Marks containing common surname refused registration

New Zealand
In Higgins Coatings Pty Limited v Higgins Group Holdings Limited (CIV 2009-485-2594, June 30 2010), the High Court of New Zealand has refused to allow the registration of two marks containing the surname Higgins.
Higgins Group Holdings Limited opposed the registration of the word mark HIGGINS COATINGS and of a stylised version of the surname Higgins in the name of Higgins Coatings Pty Limited. Higgins Group primarily provides roading services in New Zealand. Higgins Coatings, as the name suggests, provides painting services. 

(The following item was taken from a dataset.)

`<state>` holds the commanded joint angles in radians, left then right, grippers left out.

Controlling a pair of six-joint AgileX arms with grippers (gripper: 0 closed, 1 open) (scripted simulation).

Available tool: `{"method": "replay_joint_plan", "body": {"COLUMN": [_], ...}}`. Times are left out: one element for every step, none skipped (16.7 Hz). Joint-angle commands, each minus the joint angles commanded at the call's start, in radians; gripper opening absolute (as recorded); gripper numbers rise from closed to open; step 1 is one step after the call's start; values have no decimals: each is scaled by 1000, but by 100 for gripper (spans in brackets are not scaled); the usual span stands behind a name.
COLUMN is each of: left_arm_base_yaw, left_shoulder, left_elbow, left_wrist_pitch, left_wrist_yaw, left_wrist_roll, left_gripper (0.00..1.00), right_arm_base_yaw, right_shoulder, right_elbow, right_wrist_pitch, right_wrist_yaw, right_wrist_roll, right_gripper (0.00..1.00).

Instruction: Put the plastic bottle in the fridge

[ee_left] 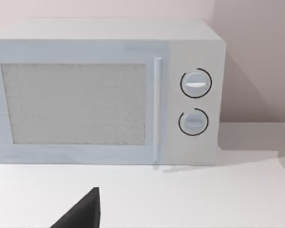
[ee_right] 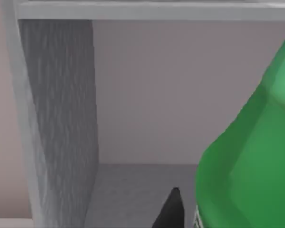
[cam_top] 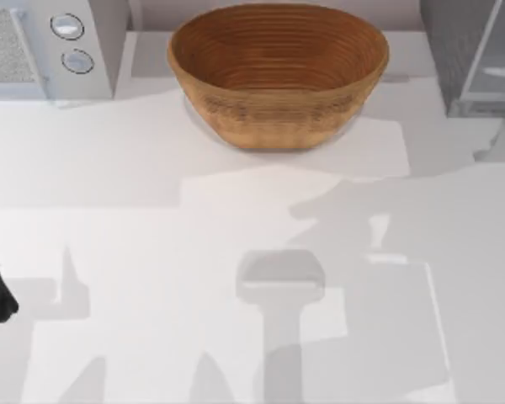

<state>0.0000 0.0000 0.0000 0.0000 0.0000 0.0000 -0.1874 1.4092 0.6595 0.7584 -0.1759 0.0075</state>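
The right wrist view puts the bright green translucent plastic bottle (ee_right: 249, 156) at the open mouth of the large grey boxy fridge (ee_right: 61, 123), presumably carried close so it can go inside. Whether the right claw grips it, I cannot tell. The left arm is parked at the table's (cam_top: 151, 236) left edge, facing the white microwave (ee_left: 104, 95) with 2 knobs, beside the brown woven basket (cam_top: 278, 76).
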Motion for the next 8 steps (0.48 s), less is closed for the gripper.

The assistant commissioner concluded that confusion and deception were likely to result if Higgins Coatings used the HIGGINS marks, primarily on the basis that coating services were complementary to roading services. Higgins Group submitted evidence of several instances of actual confusion during the opposition, including:
  • invoices addressed to the wrong company;
  • a driving complaint; and
  • responses to the wrong company for job advertisements.
Higgins Coatings appealed to the High Court. 

The High Court began its analysis by noting that the case illustrated the danger of registering a common surname. The potential ambit of the monopoly was said to be great. The court then stated that, once registered, others who wish to use the name for similar services will find it difficult to “avoid its clutches”.
In analysing the different services of each company, the court noted that the companies do not do the same work, nor in any way offer the same services. The court concluded that a complementary service is not sufficient, of itself, to create a real risk of confusion. It was said to broaden the scope of Higgins Group's monopoly too much. The fact that Higgins Coatings offers painting services, and Higgins Group never does, was said to be of considerable weight.
Turning to the question of confusion, the court ruled that the evidence fell short of establishing that a substantial number of persons would be confused or deceived. Some confusion was said to be inevitable if a common surname achieves trademark registration. The court found that the confusion and deception envisaged by the assistant commissioner was too speculative and overturned the latter on her finding of likely confusion or deception.
Higgins Group also opposed on the basis that Higgins Coatings' marks lacked distinctiveness because they would “always be confusingly associated, or connected, with the respondent’s services”. Higgins Group sought to argue that the marks lacked distinctiveness because they were surnames. Higgins Coatings opposed because the pleading on distinctiveness was limited to being associated with Higgins Group. The court allowed further submissions, and also allowed Higgins Group to argue the distinctiveness point. 
The HIGGINS word mark was said to be “just a name, not so prevalent as Smith, but by no means unusual or distinctive”. By itself, it was said to have no capacity to distinguish. In terms of the stylised version, this included two wave-like lines underneath an italicised version of the word 'Higgins'. Noting cases such as Fanfolds ((1928) RPC 326), the court found that the addition of italics and two lines did not make much difference to distinctiveness, and that the stylised version had no greater aptitude to distinguish than the word itself.
The court noted the oddity that Higgins Group holds registrations for the very same marks that it had found to lack distinctiveness, but denied registration to Higgins Coatings.
Higgins Group, which ultimately won because registration was denied, has appealed the finding to the Court of Appeal. The case is likely to be heard in the next six to 12 months.